有利益之地,自有交集,尤其还是阳春等远离东京开封,远离大宋皇帝视野之所。
而就在刘平跟随众人踏上行程的时候,江宁府内,如田登之本人,此时此刻,心灰意冷。
江宁城内,人口有几十万人,由此寻找,真如大海捞针,可不正是什么都没有找到,甚至对方早早就走。

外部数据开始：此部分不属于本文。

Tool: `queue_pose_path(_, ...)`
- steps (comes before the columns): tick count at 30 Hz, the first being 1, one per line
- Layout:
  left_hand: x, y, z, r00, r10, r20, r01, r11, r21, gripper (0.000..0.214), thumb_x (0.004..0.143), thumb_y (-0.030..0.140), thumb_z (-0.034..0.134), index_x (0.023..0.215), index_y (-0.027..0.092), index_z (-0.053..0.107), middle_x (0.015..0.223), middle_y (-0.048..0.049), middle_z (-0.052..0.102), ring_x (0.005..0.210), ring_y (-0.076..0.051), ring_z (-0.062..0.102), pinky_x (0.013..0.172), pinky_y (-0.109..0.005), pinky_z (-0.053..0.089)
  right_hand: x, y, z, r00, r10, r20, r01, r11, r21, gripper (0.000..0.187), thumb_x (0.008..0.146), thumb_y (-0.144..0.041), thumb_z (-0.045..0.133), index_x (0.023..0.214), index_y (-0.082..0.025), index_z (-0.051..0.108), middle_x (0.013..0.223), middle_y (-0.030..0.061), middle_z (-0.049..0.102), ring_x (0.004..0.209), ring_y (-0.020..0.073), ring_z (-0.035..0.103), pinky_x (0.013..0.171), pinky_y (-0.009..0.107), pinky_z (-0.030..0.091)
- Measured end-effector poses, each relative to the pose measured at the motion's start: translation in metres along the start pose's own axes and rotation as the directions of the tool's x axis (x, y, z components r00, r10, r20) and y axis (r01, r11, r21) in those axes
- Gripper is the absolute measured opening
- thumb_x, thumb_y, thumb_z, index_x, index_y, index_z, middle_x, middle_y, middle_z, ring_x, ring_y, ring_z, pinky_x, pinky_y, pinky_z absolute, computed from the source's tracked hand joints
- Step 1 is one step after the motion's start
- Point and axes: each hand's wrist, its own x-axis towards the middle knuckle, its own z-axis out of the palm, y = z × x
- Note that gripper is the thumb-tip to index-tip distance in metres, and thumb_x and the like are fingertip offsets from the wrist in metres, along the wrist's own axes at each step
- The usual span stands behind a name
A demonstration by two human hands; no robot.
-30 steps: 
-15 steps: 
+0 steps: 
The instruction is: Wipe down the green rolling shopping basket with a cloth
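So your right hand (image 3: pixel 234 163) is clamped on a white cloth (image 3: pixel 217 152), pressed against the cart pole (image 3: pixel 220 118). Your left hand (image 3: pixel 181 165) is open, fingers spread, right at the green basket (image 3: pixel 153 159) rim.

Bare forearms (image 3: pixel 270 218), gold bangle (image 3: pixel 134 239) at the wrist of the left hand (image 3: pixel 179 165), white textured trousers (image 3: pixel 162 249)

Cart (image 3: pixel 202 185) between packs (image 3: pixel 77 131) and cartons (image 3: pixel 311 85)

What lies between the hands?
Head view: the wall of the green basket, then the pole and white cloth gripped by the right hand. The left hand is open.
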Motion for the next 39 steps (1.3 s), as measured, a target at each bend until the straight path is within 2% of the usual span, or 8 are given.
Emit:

于此,让田登有种掀桌子的感觉,于此处事之仆从,早就被之打了个半死。
可即便这样,也只是发发怒火,完全无济于事。
也就在同日间,东京来的御史到了,
而今,不仅还有御史,考虑到田登之于嚣张气焰,还有禁军同来。
这一次,田登是真的认识到,前路没了!
刘平自不晓得田登时下多么悔恨,他本人未有之牵连,运气有多好。
行路之于艰难,他之本人,实际是越加的有些思念妻女。
尤其行路之道,让刘平为往阳春的绝大部分路径赶到担忧。
世人常言之蜀道难,而实际看去,却是游子最为艰难。
尤其以远游之人,或是被贬之人,此中体会最深。
不论其他人,但以行程之颠簸,即让他这个身体不错之人,有些散架之感,还好有马,一些穷苦官吏,要是走到阳春,这还不身体给走坏了。
而下江宁府,过数百里之远。
越来越远离江宁这等富裕之地,条件也越来越艰苦,更以为偏僻之所在。
刘平等人,确以遇到了麻烦。
遇到的麻烦,不是别的什么,正是他想象过,于行途之内,可能遇到的山贼之众。
只是此间的山贼打扮,和刘平想象中的完全不一样,总给人一种不正经的感觉。